@codewiz hmm, I wonder about the "cosmopolitan" and "progressive" things since I did the test while feeling I didn't click "strongly (dis)agree" enough. I'm pretty capitalist tho, so that difference does makes sense… overall, nice
@espectalll when I lived in Europe, I was all "yeah, free market!", "regulation is bad!"
Then, after seeing the effects of unregulated markets in the US and now in Japan, my views shifted more towards the center 😳
@espectalll to be fair, I don't know how heavily regulated businesses are here in Japan. All I know is that there are giant monopolies engaging in anti-competitive behaviors that the EU wouldn't have tolerated.
@codewiz the US market looks regulated in favor of companies rather than unregulated… Japan meanwhile has high taxing but relatively low regulations – while still having antimonopoly laws (enforced by the JFTC) and such. Which monopolies are there in Japan BTW? Not even NTT or JR (previously state monopolies) seem to be free from pressuring competition, right?
@espectalll Saying that a market is regulated in favor of companies contains two hidden assumptions: the first one is that economic transactions between companies and individuals don't usually benefit both sides. This is on direct contradiction of the efficient market theory, which is a pillar of any free market economy... (continues)
@espectalll The second assumption you seem to be making is that companies are somehow disjoint from individuals. In a real free market economy, anyone can freely choose to start a company. If laws were slanted in a way that being a company is more advantageous than being an employee, the number of companies would keep increasing until we reach equilibrium: if these companies need to hire, they would be forced to pay higher wages due to the lower supply of workers. (continues)
@espectalll For these reasons (either one is sufficient, in case you don't agree with the other one), I don't think it's possible to regulate a market in favor of companies, *unless*... (suspence...)
@espectalll Unless we regulate it to favor *certain* companies against others, or certain industries against the rest of society. Say, for example, that companies were allowed to pay policy makers to create policies that make it hard for their employees to quit their jobs and compete against them... This would benefit established businesses and reduce competition, but I wouldn't call it a free market any more, not by any sane definition of the word free.

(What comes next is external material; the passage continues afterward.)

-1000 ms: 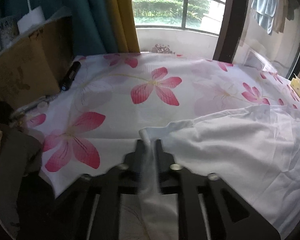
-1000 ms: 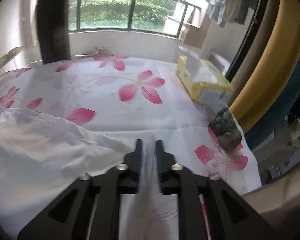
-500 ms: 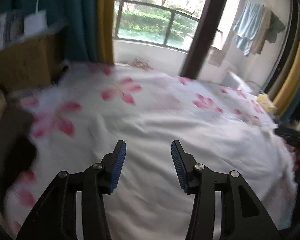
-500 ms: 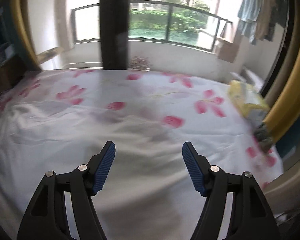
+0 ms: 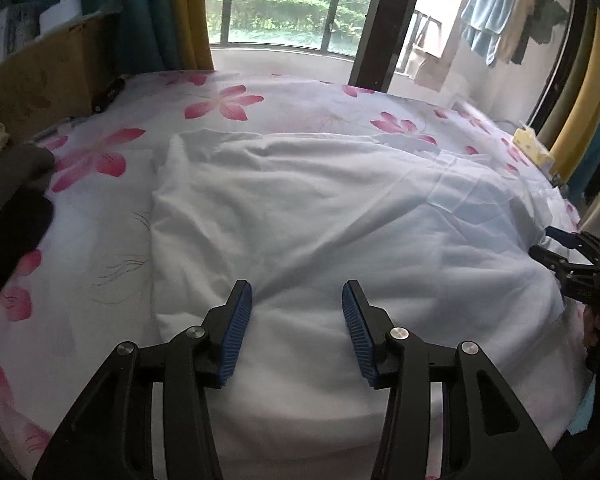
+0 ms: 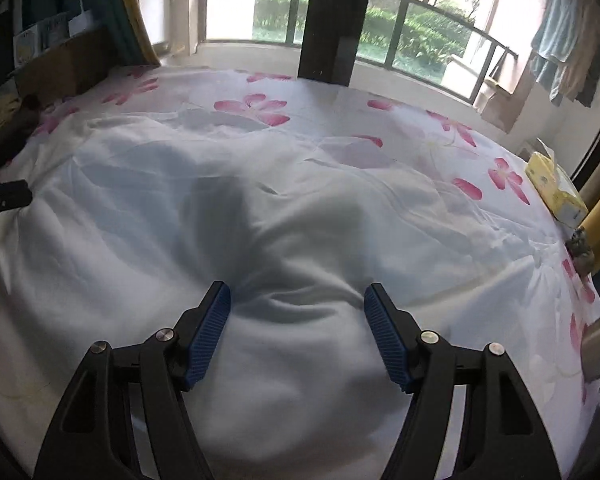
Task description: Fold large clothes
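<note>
Fingers of left gripper [image 5: 297, 306] spread, empty; fingers of right gripper [image 6: 297, 308] spread, empty. One white garment [image 5: 340, 216] lies rumpled on flowered bed [image 5: 220, 100]. Only right view shows tissue box [image 6: 556, 190] clearly; left view shows cardboard box [image 5: 40, 84].

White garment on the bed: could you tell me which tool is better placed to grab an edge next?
Probably left: the left tool hangs open near the white garment's visible left edge.

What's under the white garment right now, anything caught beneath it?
The white garment lies on the floral bedsheet, whose pink flowers show around its edges and faintly through the thin far part. Under the thicker middle nothing can be seen. Both tools, left and right, are open above it.
</note>
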The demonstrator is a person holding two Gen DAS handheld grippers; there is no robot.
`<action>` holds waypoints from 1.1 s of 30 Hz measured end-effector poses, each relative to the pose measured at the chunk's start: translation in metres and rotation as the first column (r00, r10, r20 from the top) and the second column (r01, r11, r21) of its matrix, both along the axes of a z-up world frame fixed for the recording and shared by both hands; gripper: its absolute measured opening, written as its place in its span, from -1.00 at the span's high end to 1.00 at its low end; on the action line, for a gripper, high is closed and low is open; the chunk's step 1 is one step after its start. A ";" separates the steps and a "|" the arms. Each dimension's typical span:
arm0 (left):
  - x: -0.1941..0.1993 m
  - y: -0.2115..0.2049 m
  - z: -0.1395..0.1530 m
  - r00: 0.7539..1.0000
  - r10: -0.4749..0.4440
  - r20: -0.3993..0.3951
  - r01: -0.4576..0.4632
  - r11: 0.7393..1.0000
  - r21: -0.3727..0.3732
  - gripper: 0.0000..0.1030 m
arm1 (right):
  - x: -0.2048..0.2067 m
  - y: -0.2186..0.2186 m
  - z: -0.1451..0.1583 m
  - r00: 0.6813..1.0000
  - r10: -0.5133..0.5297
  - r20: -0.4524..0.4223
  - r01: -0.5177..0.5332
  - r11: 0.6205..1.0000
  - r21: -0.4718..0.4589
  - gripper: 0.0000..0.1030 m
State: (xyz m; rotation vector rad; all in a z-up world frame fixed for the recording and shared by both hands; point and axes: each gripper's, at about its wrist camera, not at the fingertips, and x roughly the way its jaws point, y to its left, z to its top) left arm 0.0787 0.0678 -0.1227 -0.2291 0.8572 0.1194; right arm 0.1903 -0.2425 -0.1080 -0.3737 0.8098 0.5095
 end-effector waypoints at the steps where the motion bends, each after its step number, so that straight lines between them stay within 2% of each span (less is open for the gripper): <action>1: 0.000 -0.003 0.004 1.000 -0.005 0.013 0.005 1.000 -0.001 0.04 | 0.000 -0.002 0.001 1.000 -0.004 0.002 0.004 1.000 0.004 -0.35; 3: 0.001 -0.014 0.017 0.998 -0.038 0.055 0.038 0.999 0.003 0.04 | 0.000 -0.003 0.000 1.000 -0.007 0.004 0.007 1.000 0.010 -0.35; 6: 0.003 -0.033 0.034 0.991 -0.091 0.099 0.084 0.994 0.070 0.04 | -0.001 -0.004 0.000 1.000 -0.010 0.009 0.010 1.000 0.017 -0.37; 9: 0.010 -0.053 0.042 0.981 -0.151 0.123 0.146 0.988 0.053 0.04 | 0.000 -0.005 0.000 1.000 -0.024 0.002 0.024 0.999 0.021 -0.47; 13: 0.015 -0.074 0.040 0.973 -0.197 0.116 0.194 0.980 0.033 0.04 | -0.001 -0.014 0.001 0.998 -0.064 -0.014 0.064 0.997 0.034 -0.56; 16: 0.013 -0.090 0.035 0.971 -0.218 0.098 0.214 0.975 0.055 0.04 | -0.007 -0.023 0.004 0.994 -0.104 -0.019 0.105 0.994 0.043 -0.57; 20: 0.013 -0.098 0.021 0.975 -0.215 0.060 0.214 0.977 0.021 0.04 | -0.016 -0.037 0.006 0.989 -0.145 -0.020 0.146 0.988 0.058 -0.57; 24: 0.011 -0.108 0.001 0.977 -0.213 -0.007 0.213 0.976 0.046 0.04 | -0.027 -0.051 0.001 0.986 -0.165 -0.031 0.166 0.983 0.076 -0.57; 28: 0.007 -0.112 0.005 0.977 -0.211 -0.008 0.211 0.975 0.065 0.04 | -0.038 -0.067 0.002 0.985 -0.172 -0.034 0.175 0.979 0.107 -0.57; 33: 0.008 -0.116 0.025 0.974 -0.222 0.036 0.218 0.973 0.081 0.04 | -0.045 -0.100 0.003 0.975 -0.211 -0.067 0.218 0.967 0.133 -0.57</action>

@espectalll This is *exactly* what's been going on in the US for some time now, at least in certain industries. You can easily tell which industries by looking for suspiciously few competitors in the face of suspiciously high profits: telcos, health insurances, record labels, tax preparers...

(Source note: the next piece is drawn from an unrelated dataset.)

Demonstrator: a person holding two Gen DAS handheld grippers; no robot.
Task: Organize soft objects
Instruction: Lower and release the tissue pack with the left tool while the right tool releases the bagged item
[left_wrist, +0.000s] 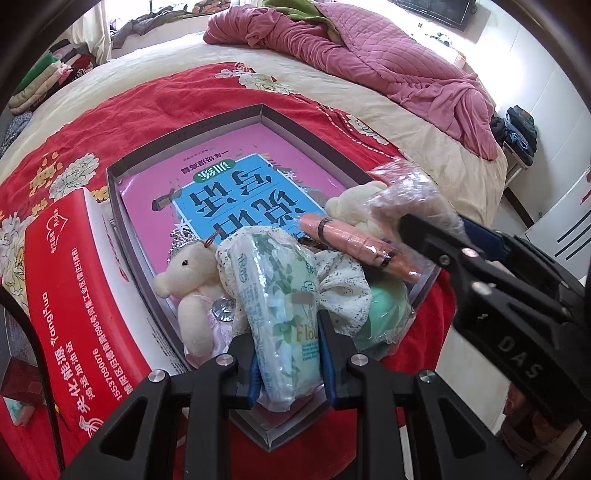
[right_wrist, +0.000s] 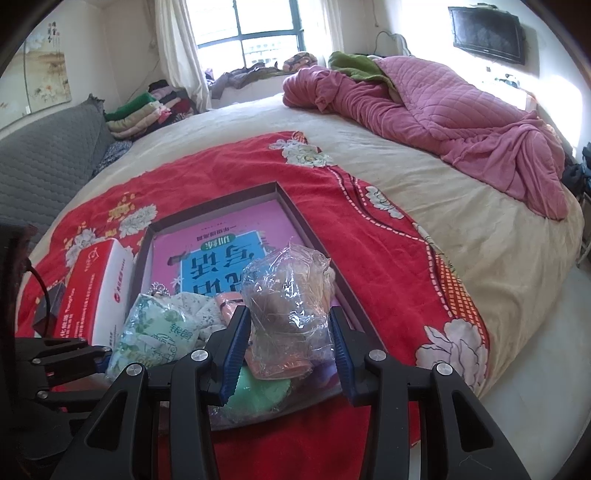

@espectalll Granted, some of these markets are natural monopolies. Instead of paying policymakers to pass regulations that will benefit them, which could be difficult under public scrutiny, all they have to do is nudge policymakers into doing *nothing* at all. (continues, but check these links too)
@espectalll And so, Americans increasingly find a single Internet cable provider in their city, and their bill goes up up up, but there's no corrupt politician you could blame for it!
*POOF*! ...and the free market is over!
@codewiz that's exactly why I find it to be a government that regulates in favor of companies – at least, the local ones which lobby well enough. For that, the governments have to be as transparent, decentralized, powerless and strictly regulated/operated, audited and watched over by citizenship as possible (as there's no magic solution but that certainly gives the right incentives) and easy creation of companies and competition has to be incentivized along.
@espectalll Sorry, it may sound like I think that the US economy is a complete disaster, but it's only certain sectors, really. The European economy has even more instances of regulatory capture and various other market failure modes. As you say, the government needs to be transparent and there needs to be public scrutiny, but it doesn't work if the public doesn't care enough to scrutinize! Try asking your non-nerd friends if they know what Article 11 and Article 13 are.